Work request: Please copy each line of the listing below precisely, excluding the images.

*** Opening Available data ***

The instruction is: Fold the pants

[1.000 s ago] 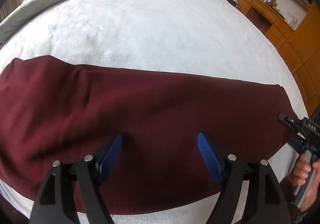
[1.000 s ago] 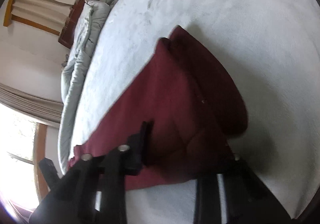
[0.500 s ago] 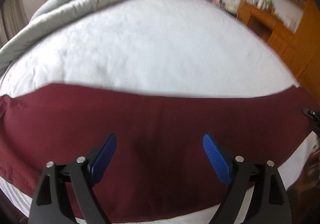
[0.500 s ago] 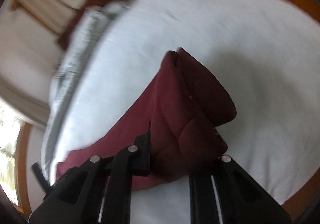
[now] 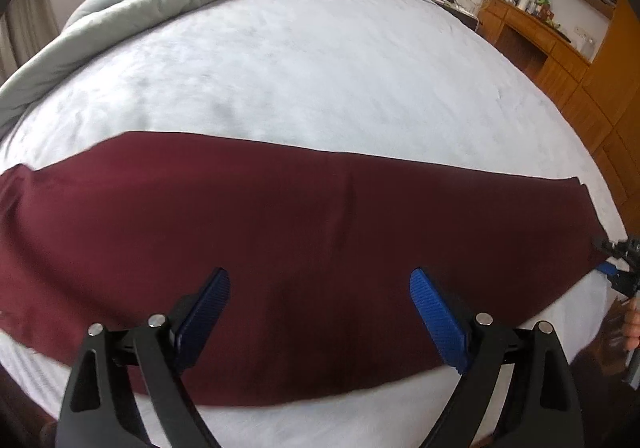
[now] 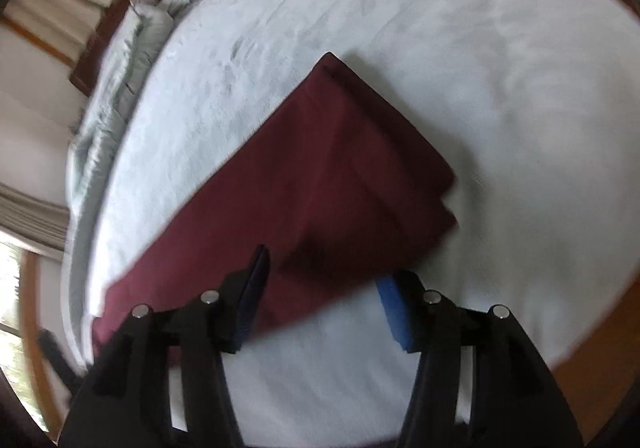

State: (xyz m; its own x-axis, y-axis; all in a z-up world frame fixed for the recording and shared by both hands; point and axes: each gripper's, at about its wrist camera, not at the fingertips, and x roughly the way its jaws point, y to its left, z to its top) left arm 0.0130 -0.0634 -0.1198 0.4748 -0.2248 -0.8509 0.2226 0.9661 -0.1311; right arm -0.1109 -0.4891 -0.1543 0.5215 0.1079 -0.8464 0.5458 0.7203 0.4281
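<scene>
Pants [image 5: 300,248] flat across white bed [image 5: 320,68], lengthwise folded. Left tool [image 5: 320,308] spread wide above them. Right tool [image 6: 324,296] spread at the cloth's end, gripping nothing.

I get soft, even daylight in my left wrist view, sharp at centre, with fisheye bending and black corners. My right wrist view is motion-blurred throughout; the window [image 6: 10,288] at its left edge is blown out, and a shadow edges the pants [image 6: 320,184].
</scene>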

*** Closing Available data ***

Output of the exercise:
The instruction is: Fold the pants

[1.000 s ago] 
[1.000 s ago] 
[0.500 s ago] 
[0.500 s ago] 
[now] 
[now] 

State: (xyz m; its own x-axis, y-axis; all in a z-up world frame fixed for the recording and shared by both hands; point and axes: each gripper's, at about its wrist camera, not at the fingertips, and x roughly the way its jaws point, y to its left, z to its top) left arm 0.0130 -0.0634 -0.1198 0.4748 -0.2248 -0.8509 0.2226 0.9661 -0.1311; right arm -0.1109 -0.4891 -0.1543 0.5215 0.1079 -0.8464 0.5458 0.7203 0.4281
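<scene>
Pants [image 5: 300,248] flat across white bed [image 5: 320,68], lengthwise folded. Left tool [image 5: 320,308] spread wide above them. Right tool [image 6: 324,296] spread at the cloth's end, gripping nothing.

I get soft, even daylight in my left wrist view, sharp at centre, with fisheye bending and black corners. My right wrist view is motion-blurred throughout; the window [image 6: 10,288] at its left edge is blown out, and a shadow edges the pants [image 6: 320,184].
</scene>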

This exercise is done.